In IC, writer Brad Meltzer (who gets a special thanks credit in Countdown) managed to make the Elongated Man a viable character, one that could support his own title, one that I would happily buy and read every month. And then he bloodily, hatefully and mercilessly cut out the heart of the Elongated Man, his beloved wife, Sue Dibny. Any might-have-been stories that would have rocked many a potential reader's world was crushed much like Sue's innocent light of a life.

Perpetrators Geoff Johns, Greg Rucka and Judd Winick - who wait until the end of the book to take credit for their vicious murder - do the same thing to the Blue Beetle. In the pages of a DC comic, the Blue Beetle has never looked so good.
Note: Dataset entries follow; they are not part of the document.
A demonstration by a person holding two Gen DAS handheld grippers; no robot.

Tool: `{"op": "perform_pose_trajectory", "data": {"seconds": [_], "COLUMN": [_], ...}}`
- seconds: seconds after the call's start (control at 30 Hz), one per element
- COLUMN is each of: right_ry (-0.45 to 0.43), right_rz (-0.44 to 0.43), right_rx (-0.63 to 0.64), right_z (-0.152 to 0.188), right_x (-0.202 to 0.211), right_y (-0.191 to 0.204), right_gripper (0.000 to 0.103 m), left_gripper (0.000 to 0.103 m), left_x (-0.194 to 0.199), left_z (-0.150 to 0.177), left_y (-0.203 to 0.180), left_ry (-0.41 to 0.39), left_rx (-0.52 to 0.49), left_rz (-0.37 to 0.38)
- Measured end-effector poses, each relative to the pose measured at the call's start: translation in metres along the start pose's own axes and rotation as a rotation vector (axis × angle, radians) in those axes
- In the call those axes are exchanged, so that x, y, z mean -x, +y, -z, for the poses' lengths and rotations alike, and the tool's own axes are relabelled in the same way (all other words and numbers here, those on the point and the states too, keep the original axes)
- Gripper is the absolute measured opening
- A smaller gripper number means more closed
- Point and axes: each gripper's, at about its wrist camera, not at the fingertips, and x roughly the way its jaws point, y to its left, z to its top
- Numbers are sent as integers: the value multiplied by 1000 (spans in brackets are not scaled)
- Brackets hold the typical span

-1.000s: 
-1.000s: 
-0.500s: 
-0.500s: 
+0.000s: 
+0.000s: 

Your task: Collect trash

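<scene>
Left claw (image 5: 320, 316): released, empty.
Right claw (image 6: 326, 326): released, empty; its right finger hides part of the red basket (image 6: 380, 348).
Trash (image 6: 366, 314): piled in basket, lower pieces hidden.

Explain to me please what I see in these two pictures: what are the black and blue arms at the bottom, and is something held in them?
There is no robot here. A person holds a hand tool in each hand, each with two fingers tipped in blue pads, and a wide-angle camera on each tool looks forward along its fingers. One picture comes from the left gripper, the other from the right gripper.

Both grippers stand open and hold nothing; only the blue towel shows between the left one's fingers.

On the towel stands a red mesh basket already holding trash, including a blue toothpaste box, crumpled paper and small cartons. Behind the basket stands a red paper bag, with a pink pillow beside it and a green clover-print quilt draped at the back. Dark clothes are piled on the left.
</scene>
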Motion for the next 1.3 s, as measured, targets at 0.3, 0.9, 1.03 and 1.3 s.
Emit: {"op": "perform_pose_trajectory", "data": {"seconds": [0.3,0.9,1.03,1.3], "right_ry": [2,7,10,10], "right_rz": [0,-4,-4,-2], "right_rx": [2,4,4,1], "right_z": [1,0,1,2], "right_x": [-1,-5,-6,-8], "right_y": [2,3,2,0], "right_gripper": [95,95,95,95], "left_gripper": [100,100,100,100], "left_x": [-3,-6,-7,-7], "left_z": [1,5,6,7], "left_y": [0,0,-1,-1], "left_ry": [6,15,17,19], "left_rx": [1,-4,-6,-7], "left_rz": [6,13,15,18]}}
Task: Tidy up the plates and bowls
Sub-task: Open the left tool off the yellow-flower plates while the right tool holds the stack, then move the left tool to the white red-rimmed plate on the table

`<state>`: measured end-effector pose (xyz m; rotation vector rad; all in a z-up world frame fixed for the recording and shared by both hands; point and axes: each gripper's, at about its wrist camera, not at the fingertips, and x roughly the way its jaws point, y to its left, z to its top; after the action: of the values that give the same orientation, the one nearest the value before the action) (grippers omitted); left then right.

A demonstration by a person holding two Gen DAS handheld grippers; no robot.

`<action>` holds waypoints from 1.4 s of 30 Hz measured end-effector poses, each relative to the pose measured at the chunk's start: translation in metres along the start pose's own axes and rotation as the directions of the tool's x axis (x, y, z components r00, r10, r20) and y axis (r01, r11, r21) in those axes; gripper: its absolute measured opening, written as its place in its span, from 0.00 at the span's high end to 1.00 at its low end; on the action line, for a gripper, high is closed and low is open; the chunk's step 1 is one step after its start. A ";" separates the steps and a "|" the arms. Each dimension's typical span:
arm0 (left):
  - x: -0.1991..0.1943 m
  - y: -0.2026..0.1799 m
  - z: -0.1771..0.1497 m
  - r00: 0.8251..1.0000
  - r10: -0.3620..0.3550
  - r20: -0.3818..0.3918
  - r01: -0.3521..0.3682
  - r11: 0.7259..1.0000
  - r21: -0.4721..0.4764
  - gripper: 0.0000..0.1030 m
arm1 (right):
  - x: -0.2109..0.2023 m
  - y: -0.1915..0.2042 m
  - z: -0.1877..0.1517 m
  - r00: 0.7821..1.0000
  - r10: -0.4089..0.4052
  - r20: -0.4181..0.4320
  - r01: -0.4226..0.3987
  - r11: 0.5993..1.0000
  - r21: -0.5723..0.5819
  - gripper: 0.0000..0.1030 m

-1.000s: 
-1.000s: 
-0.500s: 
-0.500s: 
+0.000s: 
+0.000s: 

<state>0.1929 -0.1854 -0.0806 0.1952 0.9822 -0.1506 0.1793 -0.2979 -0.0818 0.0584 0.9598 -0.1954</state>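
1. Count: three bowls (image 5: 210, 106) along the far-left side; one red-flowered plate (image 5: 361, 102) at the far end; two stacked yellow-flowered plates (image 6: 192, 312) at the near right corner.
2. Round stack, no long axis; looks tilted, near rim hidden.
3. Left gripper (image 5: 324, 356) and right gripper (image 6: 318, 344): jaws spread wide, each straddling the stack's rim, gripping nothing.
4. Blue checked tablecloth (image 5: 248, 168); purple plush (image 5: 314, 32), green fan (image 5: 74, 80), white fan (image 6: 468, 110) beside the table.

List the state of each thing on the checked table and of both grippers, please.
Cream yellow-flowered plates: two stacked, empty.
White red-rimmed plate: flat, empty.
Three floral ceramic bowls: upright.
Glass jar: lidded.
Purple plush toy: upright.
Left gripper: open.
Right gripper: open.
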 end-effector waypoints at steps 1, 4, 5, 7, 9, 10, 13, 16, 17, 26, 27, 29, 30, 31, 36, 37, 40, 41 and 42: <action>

This current version of the Blue Beetle was a character bought from the defunct Charlton Comics action hero line. Others of that purchase included Captain Atom and the Question. The Charlton heroes had even been given their own parallel Earth, designated Earth-Four, in the original Crisis on Infinite Earths. DC attempted to give BB a good home but it didn't sell well enough.

The Blue Beetle as a character has a long history. The name first belonged to a Golden Age hero created by Charles Nicholas in Mystery Men (no relation to the Ben Stiller movie or the Flaming Carrot characters it was based on) #1 published by Fox Features Syndicate in 1939. Police officer Dan Garrett gained a variety of super powers - the most consistent of which were flight, super-strength, and being bulletproof, but usually whatever the writers needed him to do - from taking the mysterious Vitamin 2X. The Blue Beetle was extremely popular, he even had his own radio series. He is also one of the few superheroes, outside of DC and Marvel, to survive to the present day.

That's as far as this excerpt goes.